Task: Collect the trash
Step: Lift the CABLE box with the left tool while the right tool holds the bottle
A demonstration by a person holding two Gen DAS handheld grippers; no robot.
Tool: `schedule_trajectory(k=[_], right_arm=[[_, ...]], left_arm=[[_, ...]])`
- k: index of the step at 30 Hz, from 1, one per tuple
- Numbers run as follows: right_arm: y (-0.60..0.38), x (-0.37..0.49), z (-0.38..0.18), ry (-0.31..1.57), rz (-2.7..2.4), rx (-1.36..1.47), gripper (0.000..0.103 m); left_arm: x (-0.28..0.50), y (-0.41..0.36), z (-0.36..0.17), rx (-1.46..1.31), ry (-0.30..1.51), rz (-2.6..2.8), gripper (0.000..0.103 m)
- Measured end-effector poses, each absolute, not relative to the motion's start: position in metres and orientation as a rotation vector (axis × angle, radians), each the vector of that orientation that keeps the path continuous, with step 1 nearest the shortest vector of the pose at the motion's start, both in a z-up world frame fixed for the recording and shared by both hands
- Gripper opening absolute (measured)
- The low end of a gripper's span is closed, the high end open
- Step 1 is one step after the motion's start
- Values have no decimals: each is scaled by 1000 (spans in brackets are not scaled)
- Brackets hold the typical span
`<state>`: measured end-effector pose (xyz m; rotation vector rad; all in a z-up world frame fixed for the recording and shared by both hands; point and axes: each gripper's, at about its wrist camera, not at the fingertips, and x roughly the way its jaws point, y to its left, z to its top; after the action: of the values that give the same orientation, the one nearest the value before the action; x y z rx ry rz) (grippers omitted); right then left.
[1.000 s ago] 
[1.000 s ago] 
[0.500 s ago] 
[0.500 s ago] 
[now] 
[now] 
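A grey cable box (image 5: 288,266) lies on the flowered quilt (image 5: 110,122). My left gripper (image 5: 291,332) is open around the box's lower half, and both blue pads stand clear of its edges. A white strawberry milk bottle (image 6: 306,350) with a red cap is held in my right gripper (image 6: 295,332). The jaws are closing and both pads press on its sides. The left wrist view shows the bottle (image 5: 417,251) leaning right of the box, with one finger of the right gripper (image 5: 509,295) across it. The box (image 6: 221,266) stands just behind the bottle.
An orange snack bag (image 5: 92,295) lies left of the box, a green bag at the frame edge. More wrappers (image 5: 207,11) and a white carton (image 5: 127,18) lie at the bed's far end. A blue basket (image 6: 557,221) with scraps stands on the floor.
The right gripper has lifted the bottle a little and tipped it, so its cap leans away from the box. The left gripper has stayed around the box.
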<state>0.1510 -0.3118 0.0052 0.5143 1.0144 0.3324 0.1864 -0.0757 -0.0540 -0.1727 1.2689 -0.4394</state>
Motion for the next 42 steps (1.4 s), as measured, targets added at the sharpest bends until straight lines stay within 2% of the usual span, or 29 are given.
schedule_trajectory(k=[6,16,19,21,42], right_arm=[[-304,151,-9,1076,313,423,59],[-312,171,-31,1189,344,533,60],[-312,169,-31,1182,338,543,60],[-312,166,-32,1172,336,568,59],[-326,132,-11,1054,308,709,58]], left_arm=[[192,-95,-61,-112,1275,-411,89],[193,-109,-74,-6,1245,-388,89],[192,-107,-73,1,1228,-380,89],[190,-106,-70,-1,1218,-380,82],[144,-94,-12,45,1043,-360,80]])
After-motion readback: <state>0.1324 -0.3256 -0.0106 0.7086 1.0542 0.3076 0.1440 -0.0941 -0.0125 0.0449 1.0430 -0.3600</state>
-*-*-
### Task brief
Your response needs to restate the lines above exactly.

### Exercise result
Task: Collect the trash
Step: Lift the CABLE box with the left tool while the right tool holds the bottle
A demonstration by a person holding two Gen DAS handheld grippers; no robot.
Tool: `schedule_trajectory(k=[_], right_arm=[[_, ...]], left_arm=[[_, ...]])`
- k: index of the step at 30 Hz, from 1, one per tuple
- Numbers run as follows: right_arm: y (-0.60..0.38), x (-0.37..0.49), z (-0.38..0.18), ry (-0.31..1.57), rz (-2.7..2.4), rx (-1.36..1.47), gripper (0.000..0.103 m); left_arm: x (-0.28..0.50), y (-0.41..0.36), z (-0.36..0.17), rx (-1.46..1.31), ry (-0.30..1.51), rz (-2.6..2.8), gripper (0.000..0.103 m)
- Measured end-effector poses, each absolute, not relative to the motion's start: position in metres and orientation as a rotation vector (axis × angle, radians), each the vector of that orientation that keeps the path continuous, with step 1 nearest the shortest vector of the pose at the motion's start, both in a z-up world frame fixed for the recording and shared by both hands
- Gripper opening absolute (measured)
- The low end of a gripper's span is closed, the high end open
- Step 1 is one step after the motion's start
- Values have no decimals: each is scaled by 1000 (spans in brackets are not scaled)
- Brackets hold the typical span
`<state>`: measured end-effector pose (xyz m; rotation vector rad; all in a z-up world frame fixed for the recording and shared by both hands; point and axes: each gripper's, at about its wrist camera, not at the fingertips, and x roughly the way its jaws point, y to its left, z to its top; after the action: of the values that give the same orientation, the one nearest the value before the action; x y z rx ry rz) (grippers omitted); right then left.
[1.000 s ago] 
[1.000 s ago] 
[0.500 s ago] 
[0.500 s ago] 
[now] 
[now] 
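A grey cable box (image 5: 288,266) lies on the flowered quilt (image 5: 110,122). My left gripper (image 5: 291,332) is open around the box's lower half, and both blue pads stand clear of its edges. A white strawberry milk bottle (image 6: 306,350) with a red cap is held in my right gripper (image 6: 295,332). The jaws are closing and both pads press on its sides. The left wrist view shows the bottle (image 5: 417,251) leaning right of the box, with one finger of the right gripper (image 5: 509,295) across it. The box (image 6: 221,266) stands just behind the bottle.
An orange snack bag (image 5: 92,295) lies left of the box, a green bag at the frame edge. More wrappers (image 5: 207,11) and a white carton (image 5: 127,18) lie at the bed's far end. A blue basket (image 6: 557,221) with scraps stands on the floor.
The right gripper has lifted the bottle a little and tipped it, so its cap leans away from the box. The left gripper has stayed around the box.
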<state>0.1510 -0.3118 0.0052 0.5143 1.0144 0.3324 0.1864 -0.0757 -0.0540 -0.1727 1.2689 -0.4394</state>
Motion for the next 42 steps (1.4 s), as measured, targets added at the sharpest bends until straight lines stay within 2% of the usual span, or 29 are given.
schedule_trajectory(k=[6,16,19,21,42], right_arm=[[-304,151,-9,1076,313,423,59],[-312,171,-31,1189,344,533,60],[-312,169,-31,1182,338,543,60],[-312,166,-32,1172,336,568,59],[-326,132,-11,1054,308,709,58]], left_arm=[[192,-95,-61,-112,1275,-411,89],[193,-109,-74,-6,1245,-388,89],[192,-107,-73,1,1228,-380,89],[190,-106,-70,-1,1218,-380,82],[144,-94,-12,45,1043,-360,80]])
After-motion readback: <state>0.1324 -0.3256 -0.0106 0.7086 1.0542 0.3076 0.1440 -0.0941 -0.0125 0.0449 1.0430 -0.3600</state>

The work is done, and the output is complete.